In article <[🔎] 871znk9fyb.fsf@tiamat.datasync.com>, Manoj Srivastava <srivasta@datasync.com> writes:
>>> "Alex" == Alex Yukhimets <aqy6633@acf5.nyu.edu> writes:
Alex> This is a bit off-topic, but could you please tell me how you
Alex> felt about someone asking about changing the license of your
Alex> program to something less restrictive?

> 	Actually, I think that the non GPL licences are more
> restrictive, not less, since they do tend to limit the freedom of
> software. If asked to change the licence of my code to a licence
> which is more limiting, I would refuse, too.

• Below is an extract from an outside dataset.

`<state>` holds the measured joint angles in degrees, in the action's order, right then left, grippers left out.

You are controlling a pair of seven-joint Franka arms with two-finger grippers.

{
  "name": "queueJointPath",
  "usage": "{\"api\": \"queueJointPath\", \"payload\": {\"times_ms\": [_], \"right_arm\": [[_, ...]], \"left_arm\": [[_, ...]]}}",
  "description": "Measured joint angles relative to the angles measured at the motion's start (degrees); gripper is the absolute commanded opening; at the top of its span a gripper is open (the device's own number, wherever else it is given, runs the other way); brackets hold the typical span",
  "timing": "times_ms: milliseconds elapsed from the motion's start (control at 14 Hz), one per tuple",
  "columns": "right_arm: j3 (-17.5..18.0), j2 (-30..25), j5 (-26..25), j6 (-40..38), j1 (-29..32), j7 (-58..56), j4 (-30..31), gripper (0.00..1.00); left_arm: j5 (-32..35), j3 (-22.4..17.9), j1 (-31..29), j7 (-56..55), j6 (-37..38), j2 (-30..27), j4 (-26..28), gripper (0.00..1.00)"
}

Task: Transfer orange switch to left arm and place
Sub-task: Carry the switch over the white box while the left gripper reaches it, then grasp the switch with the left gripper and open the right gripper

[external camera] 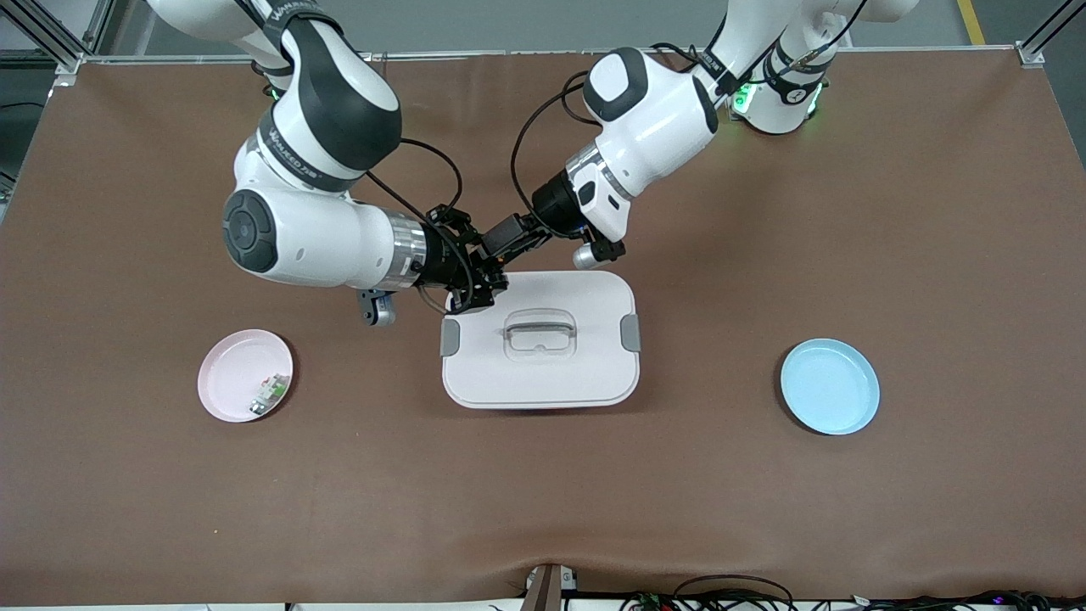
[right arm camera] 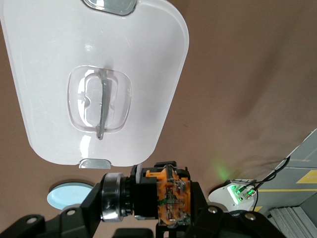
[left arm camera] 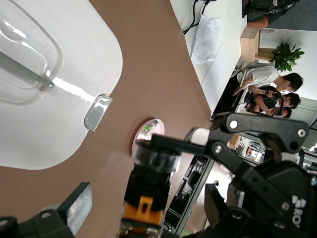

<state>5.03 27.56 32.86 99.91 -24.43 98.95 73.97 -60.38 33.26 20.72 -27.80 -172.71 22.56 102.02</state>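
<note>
Your right gripper (external camera: 485, 284) pinches the orange switch (right arm camera: 161, 194) above the box (external camera: 543, 373) corner, held high to clear it; your left gripper (external camera: 501, 242) meets it there, fingers spread around the switch for the handover.

White lettering was seen on the black band of the right arm (external camera: 299, 161), reading roughly "WANXEED" followed by characters that could not be made out. In the left wrist view, the letters "RO" were visible on the black body of the right tool (left arm camera: 277, 198), cut off at the edge.
</note>
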Motion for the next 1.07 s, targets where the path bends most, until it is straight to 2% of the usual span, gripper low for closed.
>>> {"api": "queueJointPath", "payload": {"times_ms": [429,643,786,929,1071], "right_arm": [[-0.08,0.01,-0.07,0.08,-0.26,0.04,0.17,0.0],[-0.21,0.01,-0.07,0.15,-0.26,0.04,0.17,0.0],[-0.24,0.01,-0.07,0.26,-0.26,0.05,0.17,0.0],[-0.24,0.04,-0.07,0.75,-0.26,0.05,0.18,0.0],[-0.23,0.13,-0.08,0.58,-0.29,0.2,0.26,0.0]], "left_arm": [[0.0,-0.17,-0.04,0.02,-0.02,0.34,-0.01,1.0],[0.0,-0.16,0.07,0.02,-0.02,0.4,0.01,0.59],[0.0,-0.16,0.07,0.02,-0.02,0.5,0.03,0.35],[0.0,-0.16,0.07,0.02,-0.02,0.55,0.03,0.19],[0.07,-0.16,0.11,1.11,-0.09,0.56,-0.01,0.12]]}}
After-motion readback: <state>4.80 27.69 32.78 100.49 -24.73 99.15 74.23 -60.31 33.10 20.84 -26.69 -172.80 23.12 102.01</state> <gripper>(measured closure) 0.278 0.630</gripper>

Well, I would formulate that a bit differently.  Alex has a point, in
itself, that GPL is more restrictive than the LGPL.  Taken by itself,
all other things being equal, having a library (say, libdpkg) under
the GPL restricts your freedom, i.e., your freedom to link that
library in with non-free software.

But all things aren't equal.  Because the point of the loss of freedom
is actually more freedom, paradoxically.  The GPL, more than the LGPL,
encourages freedom and infects software; it's intention is that *all*
software is free.  Stallman's point with the GPL was to create a
freely sharing way-of-life (at least, programming way of life).  He
had it in an understood community (MIT Labs) which eventually fell
apart.  So he decided to institute sharing in licensing.

If your metric for the freeness of a license is the question, "How
does this encourage the sharing way-of-life", then GPL is more free,
in that it creates freedom.  If your metric is, "How does it limit the
ways I can use the software", it is strictly less free.